Prodigy textcat.teach data collection advice


Thanks for prodigy and spacy! I regret why we didn't find these awesome tools long time ago, but better late than never :slight_smile:

We are currently experimenting with prodigy on a sample use case of detecting security-relevant comments on reddit. Security-relevant comments includes phrases/words like "SQL injection", "buffer overflow", "security vulnerability", "Privilege escalation", "XSS", "remote code execution" etc.

What is the general advice on collecting a representative (comments) data sample to use with the textcat.teach prodigy recipe to collect an annotated dataset? Considering my use case, should we select:

  1. A random sample of reddit comments without considering whether the comments are security-relevant or not?
  2. A sample of reddit comments containing X% security-relevant comments and Y% non security-relevant comments (e.g 50-50 split)?

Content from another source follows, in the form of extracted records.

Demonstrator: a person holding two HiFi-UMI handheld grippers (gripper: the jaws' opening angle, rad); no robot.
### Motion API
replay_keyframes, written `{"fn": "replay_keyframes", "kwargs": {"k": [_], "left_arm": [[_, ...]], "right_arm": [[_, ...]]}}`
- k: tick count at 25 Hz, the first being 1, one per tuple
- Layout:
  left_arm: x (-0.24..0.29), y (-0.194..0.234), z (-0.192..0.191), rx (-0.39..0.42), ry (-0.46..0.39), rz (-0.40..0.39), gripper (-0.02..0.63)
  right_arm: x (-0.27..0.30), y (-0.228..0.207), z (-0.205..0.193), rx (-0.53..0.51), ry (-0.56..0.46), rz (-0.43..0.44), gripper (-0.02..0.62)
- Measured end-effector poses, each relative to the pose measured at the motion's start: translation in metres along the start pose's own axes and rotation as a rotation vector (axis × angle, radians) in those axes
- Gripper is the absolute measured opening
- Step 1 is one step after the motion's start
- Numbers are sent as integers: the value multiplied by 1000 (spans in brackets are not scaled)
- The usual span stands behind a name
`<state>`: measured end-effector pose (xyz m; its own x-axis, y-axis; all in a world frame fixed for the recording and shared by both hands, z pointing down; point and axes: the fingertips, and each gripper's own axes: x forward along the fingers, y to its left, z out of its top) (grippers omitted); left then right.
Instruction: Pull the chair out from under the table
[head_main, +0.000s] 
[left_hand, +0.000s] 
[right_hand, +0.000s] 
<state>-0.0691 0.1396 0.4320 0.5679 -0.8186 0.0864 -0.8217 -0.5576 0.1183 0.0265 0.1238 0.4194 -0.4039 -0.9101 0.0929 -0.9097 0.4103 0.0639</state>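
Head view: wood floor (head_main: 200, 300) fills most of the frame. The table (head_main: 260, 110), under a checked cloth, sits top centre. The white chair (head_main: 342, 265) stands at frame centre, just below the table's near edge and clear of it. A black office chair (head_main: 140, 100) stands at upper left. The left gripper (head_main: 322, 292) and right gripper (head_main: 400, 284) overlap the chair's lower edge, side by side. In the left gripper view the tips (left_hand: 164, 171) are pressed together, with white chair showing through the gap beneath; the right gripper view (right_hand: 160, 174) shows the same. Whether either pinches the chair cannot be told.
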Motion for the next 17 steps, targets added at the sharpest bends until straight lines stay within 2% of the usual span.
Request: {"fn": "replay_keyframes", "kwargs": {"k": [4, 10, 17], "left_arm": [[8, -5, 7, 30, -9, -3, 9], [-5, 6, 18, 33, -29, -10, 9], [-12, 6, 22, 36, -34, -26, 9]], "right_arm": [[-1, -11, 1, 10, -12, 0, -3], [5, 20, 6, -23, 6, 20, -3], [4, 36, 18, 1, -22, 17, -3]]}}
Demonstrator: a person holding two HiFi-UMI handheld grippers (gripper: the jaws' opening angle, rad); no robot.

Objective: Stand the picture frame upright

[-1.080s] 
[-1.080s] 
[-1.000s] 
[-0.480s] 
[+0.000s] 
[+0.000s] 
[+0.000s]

I watching this video (by Ines) were she trained a NER model to find mentions of food inside reddit comments.
However, I could not figure out how she pre-selected the sample of 10K reddit comments used in textcat.teach recipe. @ines Can you please shed some light on how you preselected the 10K sample of reddit comments? Do you think your choice of (pre)-selection may have an impact on the quality of the annotated dataset that you get using prodigy?

Needle-in-a-haystack class imbalance is definitely the biggest problem that makes text classification difficult in practice. When the positive class is a rare event like this, you'll always struggle to get a high density of positive cases, and so you'll typically want to bias the collection sample as much as possible towards getting the comments you're interested in. When it comes to an evaluation sample, you'll want to consider the end-to-end system context. Probably you won't want to run the model over literally all of reddit all the time, so if they have some sort of pre-filter, they can use that.

If you do want to run it over all of reddit, you can maybe do an evaluation in two parts: recall over the true positives in your evaluation set, and then the number of false positives in a daily snapshot, or something like that.

The logic of trying to collect as many true-positive examples as possible during annotation is that you'll always be able to collect a sample that has arbitrarily few true examples in it, just by collecting texts that have a low prior probability of being of the interesting case (e.g. by collecting from a different subreddit). So your annotation efficiency will go up a lot if you can somehow get yourselves samples with higher density of the class you want. You can then train models that work as better filters to select the next round of examples.